In this paper, we aim to extend a family of score-based tests (e.g., Merkle & Zeileis, 2013; Zeileis & Hornik, 2007) to the study of heterogeneity in linear mixed models. These tests have been previously applied to detect measurement invariance in factor analysis (Merkle & Zeileis, 2013; Merkle, Fan, & Zeileis, 2014; Wang, Merkle, & Zeileis, 2014) and in models from item response theory (IRT; e.g., Abou El-Komboz, Zeileis, & Strobl, 2014; Wang, Strobl, Zeileis, & Merkle, 2018). This study serves as a novel application of the tests in the context of LMMs by providing a unified, new approach to differentiate heterogeneity in variance components (either random effects or residual) from cross-level interactions. From a technical perspective, this study differs from the previous measurement invariance studies in that the case-wise scores are by definition no longer independent and identically distributed (i.i.d.), since the observations within the same cluster are correlated. In addition, we focus on heterogeneity in both fixed parameters and variance/covariance parameters, whereas the related approach of Fokkema, Smits, Zeileis, Hothorn, & Kelderman (2018) has tested only for changes in fixed parameters while maintaining homogeneity in variance and covariance parameters. We also discuss graphical methods associated with the tests, which can be helpful for identifying clusters that exhibit similar variance estimates. In the following section, we provide a brief overview of the score-based tests’ generalizations to linear mixed models. Next, we report on the results of a simulation to examine the tests’ abilities in the context of linear mixed models.
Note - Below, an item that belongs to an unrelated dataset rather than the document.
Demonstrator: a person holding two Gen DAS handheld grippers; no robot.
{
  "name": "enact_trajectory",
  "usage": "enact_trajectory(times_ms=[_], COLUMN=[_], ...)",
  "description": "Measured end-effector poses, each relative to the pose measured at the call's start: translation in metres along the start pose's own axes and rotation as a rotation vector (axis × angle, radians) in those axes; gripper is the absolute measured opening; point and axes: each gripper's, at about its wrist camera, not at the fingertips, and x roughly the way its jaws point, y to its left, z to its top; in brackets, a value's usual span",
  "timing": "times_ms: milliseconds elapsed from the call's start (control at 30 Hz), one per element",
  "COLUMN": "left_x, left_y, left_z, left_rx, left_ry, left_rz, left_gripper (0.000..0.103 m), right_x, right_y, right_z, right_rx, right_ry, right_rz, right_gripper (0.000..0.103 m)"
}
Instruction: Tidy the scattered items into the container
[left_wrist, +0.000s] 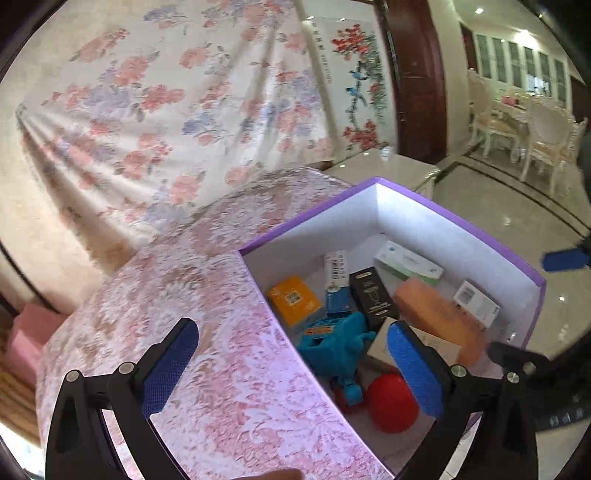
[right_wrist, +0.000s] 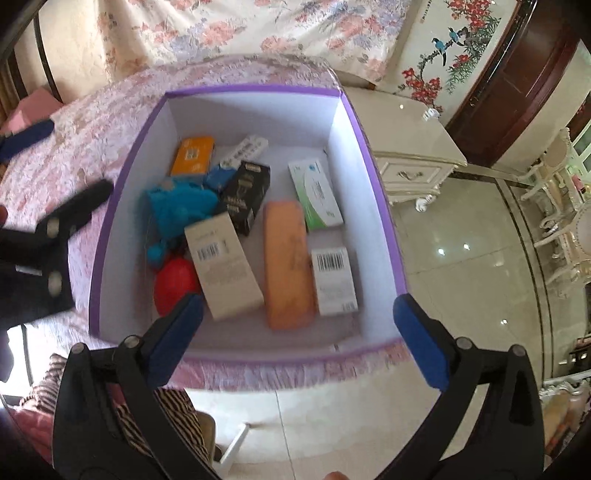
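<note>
Left wrist view: the left tongs are seen with their blue pads wide apart and nothing between them, over the pink floral bed cover at lower centre. The purple container occupies the right half of the frame. A yellow box, a black box, a teal toy, a red ball and an orange case lie inside it. No loose item is seen on the cover in this view.

Right wrist view: the right tongs are held above the container's near rim at lower centre, pads fully apart and empty. A cream box, a green-and-white box and a white barcoded box also rest on the container floor. The left tongs appear at the left edge, blurred.

Judgement: the deposit appears complete, and the step in hand is taken to be withdrawal. It is advised that the right tongs be lifted straight clear of the rim before any sideways travel, so that the light cardboard wall is not caught. The pads should be kept apart. The cover should then be checked for remaining items, since little of it is shown.
</note>
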Motion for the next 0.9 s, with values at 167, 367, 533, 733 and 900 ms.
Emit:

Finally, we provide an empirical example with illustrating code and discuss the tests’ future generalizations.

Linear mixed model

The linear mixed model (LMM) can be expressed in both conditional and marginal forms. The former facilitates theoretical understanding, and the latter simplifies the computational expression. We will detail these two expressions in the following sections, focusing on a two-level model where individual observations are nested within a series of clusters.

Conditional expression

The conditional version of the LMM can be written as

$$ {\boldsymbol{y}}_j\mid {\boldsymbol{b}}_j\sim N\left({\boldsymbol{X}}_j\boldsymbol{\beta} +{\boldsymbol{Z}}_j{\boldsymbol{b}}_j,{\boldsymbol{R}}_j\right) $$
$$ {\boldsymbol{b}}_j\sim N\left(\mathbf{0},\boldsymbol{D}\right) $$
$$ {\boldsymbol{R}}_j={\sigma}_r^2{\boldsymbol{I}}_{n_j}, $$

where yj is the observed data vector for the jth cluster, j = 1, …, J (so that the level 1 sample size is given as \( n={\sum}_{j=1}^J{n}_j \)); Xj is an nj × p matrix of fixed covariates; β is the fixed effect vector of length p; Zj is an nj × q design matrix of random effects; and bj is the random effect vector of length q.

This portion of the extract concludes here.